MYCN is an oncogenic transcription factor of the MYC family and plays an important role in the formation of tissues and organs during development before birth. Due to the difficulty in drugging MYCN directly, revealing the molecules in MYCN regulatory networks will help to identify effective therapeutic targets.
We utilized network controllability theory, a recent developed powerful tool, to identify the potential drug target around MYCN based on Protein-Protein interaction network of MYCN. First, we constructed a Protein-Protein interaction network of MYCN based on public databases. Second, network control analysis was applied on network to identify driver genes and indispensable genes of the MYCN regulatory network. Finally, we developed a novel integrated approach to identify potential drug targets for regulating the function of the MYCN regulatory network.

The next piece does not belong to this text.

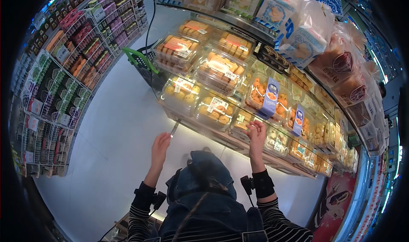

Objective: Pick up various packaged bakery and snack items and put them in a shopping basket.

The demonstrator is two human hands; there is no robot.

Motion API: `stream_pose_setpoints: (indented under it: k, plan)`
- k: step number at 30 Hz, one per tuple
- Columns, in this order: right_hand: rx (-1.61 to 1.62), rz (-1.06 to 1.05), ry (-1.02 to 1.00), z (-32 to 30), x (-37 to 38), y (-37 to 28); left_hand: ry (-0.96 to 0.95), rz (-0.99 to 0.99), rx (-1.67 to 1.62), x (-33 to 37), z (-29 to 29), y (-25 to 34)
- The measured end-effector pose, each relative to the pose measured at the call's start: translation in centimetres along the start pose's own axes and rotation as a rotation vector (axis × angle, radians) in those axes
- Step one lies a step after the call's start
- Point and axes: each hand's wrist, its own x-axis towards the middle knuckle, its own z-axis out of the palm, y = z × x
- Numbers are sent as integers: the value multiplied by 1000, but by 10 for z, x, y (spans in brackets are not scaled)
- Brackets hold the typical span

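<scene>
My left hand (160, 144) hovers over the pale floor by the near left corner of the lit display shelf (221, 133). Its fingers are loosely stretched and hold nothing I can see. Up at the shelf's front edge is my right hand (257, 133), fingers lightly bent and apart, with nothing visible in them. Closest to it are a clear box of pastries (241, 119) and a box of round cookies with a purple paper band (271, 97). Whether the fingertips touch either box, I cannot tell. Farther left along the front lies a clear box of round pastries (216, 110).
Clear boxes of long biscuits (177, 50) are stacked at the shelf's far left, beside a dark basket with a green handle (140, 60). Bagged bread (341, 67) fills the upper shelf. A wire rack of packaged snacks (81, 63) stands left across the floor (106, 127).
</scene>
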Motion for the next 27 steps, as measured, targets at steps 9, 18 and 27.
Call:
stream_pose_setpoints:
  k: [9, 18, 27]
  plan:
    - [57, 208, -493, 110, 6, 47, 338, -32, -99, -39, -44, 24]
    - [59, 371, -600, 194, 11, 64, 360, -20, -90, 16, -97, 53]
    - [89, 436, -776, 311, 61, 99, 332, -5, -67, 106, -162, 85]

We constructed an MYCN regulatory network that has 79 genes and 129 interactions. Based on network controllability theory, we analyzed driver genes which capable to fully control the network. We found 10 indispensable genes whose alternation will significantly change the regulatory pathways of the MYCN network. We evaluated the stability and correlation analysis of these genes and found EGFR may be the potential drug target which closely associated with MYCN.
Together, our findings indicate that EGFR plays an important role in the regulatory network and pathways of MYCN and therefore may represent an attractive therapeutic target for cancer treatment.